Bölüm 101: Sekizinci Nesil Şeytan Mühürleyici

avatar
11846 26

I Shall Seal The Heavens - Bölüm 101: Sekizinci Nesil Şeytan Mühürleyici


 

Bölüm 101: Sekizinci Nesil Şeytan Mühürleyici



Sırf biraz tehlikeli diye inceleme yapmazsam, ileride tehlikeli durumlarla yüzleşince ne yapacağım? Muhtemelen geri durmak için daha hevesli olacağım. Bu, Gelişim dünyasının orman kanunlarıyla yüzleşirken uygun bir tavır değil. Bu Şeytan Mühürleme Yeşimini Patrik Reliance’dan aldım ve belli ki Şeytan Mühürleme Tarikatından kalma bir eser. Üstelik… Ben de bir Şeytan Mühürleme Tarikatı öğrencisiyim. Neler olduğunu çözmem lazım!” Meng Hao geri dönüp Shangguan Xiu’nun kullandığı Şeytani Tekniği ve Patrik Reliance’ın Şeytani Büyüsünü düşününce gözleri ışıldadı. Kalbi inatçılıkla dolarak mağaraya girdi.



Öyle desem de, yine de son derece dikkatli olmalıyım. Eğer mücadele edemeyeceğim bir düşmanla karşılaşırsam hemen arkama bile bakmadan ayrılacağım.” Meng Hao’nun gözleri azimle parladı. Yıldırımla dolu sis etrafında kıvrılmış, iki tahta kılıç havada dolanıyor ve tüyler koruyucu bir spiral biçiminde dönüyordu. Yüzünü oldukça temkinli bir ifade doldurmuştu ve vücudundan ruhsal enerji yayılıyordu. Meng Hao o sırada en ufak bir sıkıntı işaretini bile hissedebilecekti.

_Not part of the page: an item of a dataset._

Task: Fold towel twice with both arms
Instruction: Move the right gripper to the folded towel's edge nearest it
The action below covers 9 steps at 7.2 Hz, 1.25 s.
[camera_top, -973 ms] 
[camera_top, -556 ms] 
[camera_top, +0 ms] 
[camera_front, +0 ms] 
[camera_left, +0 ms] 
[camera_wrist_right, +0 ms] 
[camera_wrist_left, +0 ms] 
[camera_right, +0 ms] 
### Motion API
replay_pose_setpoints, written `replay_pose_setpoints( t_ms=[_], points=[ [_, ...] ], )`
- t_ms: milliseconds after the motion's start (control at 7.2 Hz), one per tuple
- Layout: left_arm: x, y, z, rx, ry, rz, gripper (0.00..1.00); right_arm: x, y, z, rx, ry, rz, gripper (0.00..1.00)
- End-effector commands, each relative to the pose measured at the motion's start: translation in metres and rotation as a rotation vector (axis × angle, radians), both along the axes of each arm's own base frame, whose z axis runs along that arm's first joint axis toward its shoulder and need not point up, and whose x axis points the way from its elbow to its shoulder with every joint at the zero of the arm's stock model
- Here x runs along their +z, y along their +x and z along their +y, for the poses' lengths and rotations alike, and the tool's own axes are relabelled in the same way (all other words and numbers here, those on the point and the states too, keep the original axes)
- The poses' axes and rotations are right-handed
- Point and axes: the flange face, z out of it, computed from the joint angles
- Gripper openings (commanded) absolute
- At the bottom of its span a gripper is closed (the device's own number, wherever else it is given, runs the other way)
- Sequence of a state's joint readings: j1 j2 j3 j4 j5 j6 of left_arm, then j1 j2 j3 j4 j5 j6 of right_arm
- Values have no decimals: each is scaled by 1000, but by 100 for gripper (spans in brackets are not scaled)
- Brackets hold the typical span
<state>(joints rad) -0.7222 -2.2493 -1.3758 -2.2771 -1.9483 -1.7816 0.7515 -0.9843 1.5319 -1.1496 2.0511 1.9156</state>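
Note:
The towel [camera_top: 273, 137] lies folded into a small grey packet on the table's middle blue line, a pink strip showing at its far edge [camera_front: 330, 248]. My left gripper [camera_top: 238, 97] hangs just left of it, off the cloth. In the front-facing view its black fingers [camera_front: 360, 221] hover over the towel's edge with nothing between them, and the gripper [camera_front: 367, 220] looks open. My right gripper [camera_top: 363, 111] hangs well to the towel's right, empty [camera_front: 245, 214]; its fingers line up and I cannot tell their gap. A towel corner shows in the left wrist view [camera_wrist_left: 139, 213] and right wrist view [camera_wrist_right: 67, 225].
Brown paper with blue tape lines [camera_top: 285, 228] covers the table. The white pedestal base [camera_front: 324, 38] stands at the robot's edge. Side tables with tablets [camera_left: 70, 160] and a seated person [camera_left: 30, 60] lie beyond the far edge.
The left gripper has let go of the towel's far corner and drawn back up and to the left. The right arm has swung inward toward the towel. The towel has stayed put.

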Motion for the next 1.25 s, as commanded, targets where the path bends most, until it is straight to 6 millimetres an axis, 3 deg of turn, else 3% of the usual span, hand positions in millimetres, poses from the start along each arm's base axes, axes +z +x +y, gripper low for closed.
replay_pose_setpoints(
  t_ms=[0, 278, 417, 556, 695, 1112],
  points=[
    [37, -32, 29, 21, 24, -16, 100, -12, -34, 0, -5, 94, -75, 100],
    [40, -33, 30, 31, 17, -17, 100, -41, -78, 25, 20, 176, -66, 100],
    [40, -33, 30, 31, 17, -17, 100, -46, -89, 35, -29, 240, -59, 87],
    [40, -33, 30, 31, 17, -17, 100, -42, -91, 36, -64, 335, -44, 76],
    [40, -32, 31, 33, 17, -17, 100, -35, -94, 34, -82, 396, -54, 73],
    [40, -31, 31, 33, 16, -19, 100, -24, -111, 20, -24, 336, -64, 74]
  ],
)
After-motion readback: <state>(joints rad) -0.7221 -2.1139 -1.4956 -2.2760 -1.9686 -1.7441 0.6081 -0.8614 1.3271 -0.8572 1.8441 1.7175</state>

Bir Temel Kurulumu Gelişimcisi olarak vücudu daha güçlüydü; uçabilme becerisi vardı ve Ruhsal Duyuya sahipti. Tüm bunlar kendini korumasını kolaylaştırıyor ve daha uzun bir hayat yaşamasını garantiye alıyordu. Aynı zamanda tehlikeli durumlarla kendinden emin bir şekilde yüzleşme fırsatı tanıyordu.



O anda eğer Meng Hao Qi Yoğunlaştırma aşamasında olsaydı, buraya girme cesaretini gösterebilse bile, bunu basitçe yapamazdı.



İçerisi zifiri karanlıktı ve Meng Hao ilerden sürekli kaynayarak çıkan yoğun soğuğun verdiği tehditkar baskıyı hissedebiliyordu.



Soğuğun içinde aynı zamanda ilerledikçe daha da yoğunlaşan zayıf bir Kan Qi’si de vardı. Meng Hao yüzünde temkinli bir bakışla ilerlemeye devam ediyordu. Üç yüz metre içeri girdiğinde bir an için durdu ve bir tahta kılıç ile toprak duvarda bir delik kazdı. Ardından depolama çantasına vurarak deliğin içine yerleştireceği bir tılsım çıkarttı.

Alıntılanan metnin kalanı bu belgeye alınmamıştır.